* **EXERCISE BRIEF**
Copy the complete listing that follows, letter for letter.

* **INFORMATION PROVIDED**

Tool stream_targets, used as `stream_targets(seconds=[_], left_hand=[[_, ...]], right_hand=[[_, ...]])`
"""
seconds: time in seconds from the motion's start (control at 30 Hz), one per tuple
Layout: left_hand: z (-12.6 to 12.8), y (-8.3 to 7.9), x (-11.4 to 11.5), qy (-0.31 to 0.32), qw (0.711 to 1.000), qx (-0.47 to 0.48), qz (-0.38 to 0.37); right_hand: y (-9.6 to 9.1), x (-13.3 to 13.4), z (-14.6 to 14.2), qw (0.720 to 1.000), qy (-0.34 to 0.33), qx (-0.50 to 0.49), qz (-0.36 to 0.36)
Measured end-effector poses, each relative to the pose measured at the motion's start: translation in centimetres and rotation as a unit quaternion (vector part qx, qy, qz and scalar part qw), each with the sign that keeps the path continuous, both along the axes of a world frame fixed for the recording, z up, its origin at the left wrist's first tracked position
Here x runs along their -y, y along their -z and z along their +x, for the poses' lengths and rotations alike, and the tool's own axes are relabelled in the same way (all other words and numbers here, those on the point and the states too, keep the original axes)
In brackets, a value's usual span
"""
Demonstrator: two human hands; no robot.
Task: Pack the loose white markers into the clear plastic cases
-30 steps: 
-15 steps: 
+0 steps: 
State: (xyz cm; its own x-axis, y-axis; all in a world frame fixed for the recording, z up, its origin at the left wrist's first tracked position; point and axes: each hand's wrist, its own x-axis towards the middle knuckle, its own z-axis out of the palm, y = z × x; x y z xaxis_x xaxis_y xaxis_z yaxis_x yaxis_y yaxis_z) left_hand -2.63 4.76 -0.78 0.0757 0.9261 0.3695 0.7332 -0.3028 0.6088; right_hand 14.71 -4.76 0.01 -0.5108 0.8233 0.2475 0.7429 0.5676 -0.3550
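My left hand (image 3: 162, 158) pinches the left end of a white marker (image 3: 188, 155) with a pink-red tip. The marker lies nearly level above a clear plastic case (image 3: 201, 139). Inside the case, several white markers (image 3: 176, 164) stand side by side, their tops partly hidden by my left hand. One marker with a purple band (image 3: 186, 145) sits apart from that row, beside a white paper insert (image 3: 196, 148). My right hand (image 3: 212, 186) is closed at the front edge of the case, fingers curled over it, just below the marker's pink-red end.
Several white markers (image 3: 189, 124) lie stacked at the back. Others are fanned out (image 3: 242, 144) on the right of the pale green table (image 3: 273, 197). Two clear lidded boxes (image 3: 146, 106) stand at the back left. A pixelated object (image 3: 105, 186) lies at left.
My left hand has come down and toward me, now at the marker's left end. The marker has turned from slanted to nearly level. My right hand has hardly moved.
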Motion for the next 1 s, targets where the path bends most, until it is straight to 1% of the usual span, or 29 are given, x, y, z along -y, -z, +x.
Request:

* **TASK ANSWER**
Tool stream_targets, used as `stream_targets(seconds=[_], left_hand=[[_, ...]], right_hand=[[_, ...]])`
"""
seconds: time in seconds from the motion's start (control at 30 Hz), one per tuple
Layout: left_hand: z (-12.6 to 12.8), y (-8.3 to 7.9), x (-11.4 to 11.5), qy (-0.31 to 0.32), qw (0.711 to 1.000), qx (-0.47 to 0.48), qz (-0.38 to 0.37); right_hand: y (-9.6 to 9.1), x (-13.3 to 13.4), z (-14.6 to 14.2), qw (0.720 to 1.000), qy (-0.34 to 0.33), qx (-0.50 to 0.49), qz (-0.36 to 0.36)
Measured end-effector poses, each relative to the pose measured at the motion's start: translation in centimetres and rotation as a unit quaternion (vector part qx, qy, qz and scalar part qw), each with the sign that keeps the path continuous, both along the axes of a world frame fixed for the recording, z up, its origin at the left wrist's first tracked position
Here x runs along their -y, y along their -z and z along their +x, for the poses' lengths and rotations alike, and the tool's own axes are relabelled in the same way (all other words and numbers here, those on the point and the states too, keep the original axes)
In brackets, a value's usual span
"""
Demonstrator: two human hands; no robot.
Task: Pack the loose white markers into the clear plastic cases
-30 steps: 
-15 steps: 
+0 steps: 
State: (xyz cm; its own x-axis, y-axis; all in a world frame fixed for the recording, z up, its origin at the left wrist's first tracked position; point and axes: each hand's wrist, its own x-axis towards the middle knuckle, its own z-axis out of the palm, y = z × x; x y z xaxis_x xaxis_y xaxis_z yaxis_x yaxis_y yaxis_z) left_hand -2.63 4.76 -0.78 0.0757 0.9261 0.3695 0.7332 -0.3028 0.6088; right_hand 14.71 -4.76 0.01 -0.5108 0.8233 0.2475 0.7429 0.5676 -0.3550
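My left hand (image 3: 162, 158) pinches the left end of a white marker (image 3: 188, 155) with a pink-red tip. The marker lies nearly level above a clear plastic case (image 3: 201, 139). Inside the case, several white markers (image 3: 176, 164) stand side by side, their tops partly hidden by my left hand. One marker with a purple band (image 3: 186, 145) sits apart from that row, beside a white paper insert (image 3: 196, 148). My right hand (image 3: 212, 186) is closed at the front edge of the case, fingers curled over it, just below the marker's pink-red end.
Several white markers (image 3: 189, 124) lie stacked at the back. Others are fanned out (image 3: 242, 144) on the right of the pale green table (image 3: 273, 197). Two clear lidded boxes (image 3: 146, 106) stand at the back left. A pixelated object (image 3: 105, 186) lies at left.
My left hand has come down and toward me, now at the marker's left end. The marker has turned from slanted to nearly level. My right hand has hardly moved.
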Motion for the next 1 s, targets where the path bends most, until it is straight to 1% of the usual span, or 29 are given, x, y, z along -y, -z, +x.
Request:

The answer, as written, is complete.